■ **Source data**:
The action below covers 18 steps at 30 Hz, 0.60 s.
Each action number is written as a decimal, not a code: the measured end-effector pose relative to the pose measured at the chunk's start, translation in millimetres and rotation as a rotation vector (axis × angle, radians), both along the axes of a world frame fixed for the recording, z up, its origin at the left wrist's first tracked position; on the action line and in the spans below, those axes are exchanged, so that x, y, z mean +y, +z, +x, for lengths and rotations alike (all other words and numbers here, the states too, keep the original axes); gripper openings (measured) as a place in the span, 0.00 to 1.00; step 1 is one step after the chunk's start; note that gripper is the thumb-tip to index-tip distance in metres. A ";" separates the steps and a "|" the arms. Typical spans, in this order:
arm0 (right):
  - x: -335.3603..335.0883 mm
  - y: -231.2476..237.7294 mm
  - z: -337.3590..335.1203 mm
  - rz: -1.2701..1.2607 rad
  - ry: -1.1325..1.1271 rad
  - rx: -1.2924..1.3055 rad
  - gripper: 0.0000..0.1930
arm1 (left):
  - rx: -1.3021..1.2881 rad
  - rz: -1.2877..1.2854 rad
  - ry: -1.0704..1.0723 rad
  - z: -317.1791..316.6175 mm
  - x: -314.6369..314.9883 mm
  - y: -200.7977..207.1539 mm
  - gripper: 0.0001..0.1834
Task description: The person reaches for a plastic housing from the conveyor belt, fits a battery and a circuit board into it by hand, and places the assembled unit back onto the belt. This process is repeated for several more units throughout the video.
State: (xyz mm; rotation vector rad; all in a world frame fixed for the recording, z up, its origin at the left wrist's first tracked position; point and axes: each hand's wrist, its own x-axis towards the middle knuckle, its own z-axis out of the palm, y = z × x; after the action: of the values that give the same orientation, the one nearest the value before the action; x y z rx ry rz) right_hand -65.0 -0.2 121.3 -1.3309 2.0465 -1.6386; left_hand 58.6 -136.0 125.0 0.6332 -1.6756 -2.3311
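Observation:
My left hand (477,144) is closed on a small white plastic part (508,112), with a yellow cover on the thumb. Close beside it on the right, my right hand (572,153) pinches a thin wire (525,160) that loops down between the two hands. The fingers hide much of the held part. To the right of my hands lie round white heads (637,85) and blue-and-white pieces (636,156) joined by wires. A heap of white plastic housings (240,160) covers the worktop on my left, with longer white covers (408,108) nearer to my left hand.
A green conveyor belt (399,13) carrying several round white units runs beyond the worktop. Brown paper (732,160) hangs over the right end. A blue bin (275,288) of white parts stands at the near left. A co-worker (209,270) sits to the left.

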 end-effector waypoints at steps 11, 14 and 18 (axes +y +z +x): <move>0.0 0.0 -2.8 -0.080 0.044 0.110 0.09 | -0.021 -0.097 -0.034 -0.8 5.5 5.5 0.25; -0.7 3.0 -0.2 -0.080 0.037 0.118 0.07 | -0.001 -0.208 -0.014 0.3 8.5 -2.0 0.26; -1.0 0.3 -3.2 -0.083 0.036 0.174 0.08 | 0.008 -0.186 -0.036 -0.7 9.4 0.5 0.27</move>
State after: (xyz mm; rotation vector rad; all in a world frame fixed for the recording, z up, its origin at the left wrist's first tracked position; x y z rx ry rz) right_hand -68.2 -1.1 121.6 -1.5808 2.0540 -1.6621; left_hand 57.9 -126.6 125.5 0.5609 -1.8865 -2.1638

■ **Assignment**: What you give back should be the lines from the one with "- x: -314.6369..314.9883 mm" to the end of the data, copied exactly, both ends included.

■ **Exercise result**:
  - x: -314.6369..314.9883 mm
  - y: -200.7977..207.1539 mm
  - gripper: 0.0001..0.1834
Task description: The person reaches for a plastic housing from the conveyor belt, fits a battery and a circuit board into it by hand, and places the assembled unit back onto the belt. This process is repeated for several more units throughout the video.
State: (xyz mm; rotation vector rad; all in a world frame fixed for the recording, z up, its origin at the left wrist's first tracked position; point and axes: each hand's wrist, its own x-axis towards the middle knuckle, its own z-axis out of the palm, y = z × x; after the action: of the values that give the same orientation, the one nearest the value before the action; x y z rx ry rz) right_hand -65.0 -0.2 121.3 -1.3309 2.0465 -1.6386; left_hand 58.6 -136.0 125.0 0.6332 -1.6756 -2.3311
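Observation:
My left hand (477,144) is closed on a small white plastic part (508,112), with a yellow cover on the thumb. Close beside it on the right, my right hand (572,153) pinches a thin wire (525,160) that loops down between the two hands. The fingers hide much of the held part. To the right of my hands lie round white heads (637,85) and blue-and-white pieces (636,156) joined by wires. A heap of white plastic housings (240,160) covers the worktop on my left, with longer white covers (408,108) nearer to my left hand.
A green conveyor belt (399,13) carrying several round white units runs beyond the worktop. Brown paper (732,160) hangs over the right end. A blue bin (275,288) of white parts stands at the near left. A co-worker (209,270) sits to the left.
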
 end-effector waypoints at steps 11, 14 and 18 (axes +y +z +x): <move>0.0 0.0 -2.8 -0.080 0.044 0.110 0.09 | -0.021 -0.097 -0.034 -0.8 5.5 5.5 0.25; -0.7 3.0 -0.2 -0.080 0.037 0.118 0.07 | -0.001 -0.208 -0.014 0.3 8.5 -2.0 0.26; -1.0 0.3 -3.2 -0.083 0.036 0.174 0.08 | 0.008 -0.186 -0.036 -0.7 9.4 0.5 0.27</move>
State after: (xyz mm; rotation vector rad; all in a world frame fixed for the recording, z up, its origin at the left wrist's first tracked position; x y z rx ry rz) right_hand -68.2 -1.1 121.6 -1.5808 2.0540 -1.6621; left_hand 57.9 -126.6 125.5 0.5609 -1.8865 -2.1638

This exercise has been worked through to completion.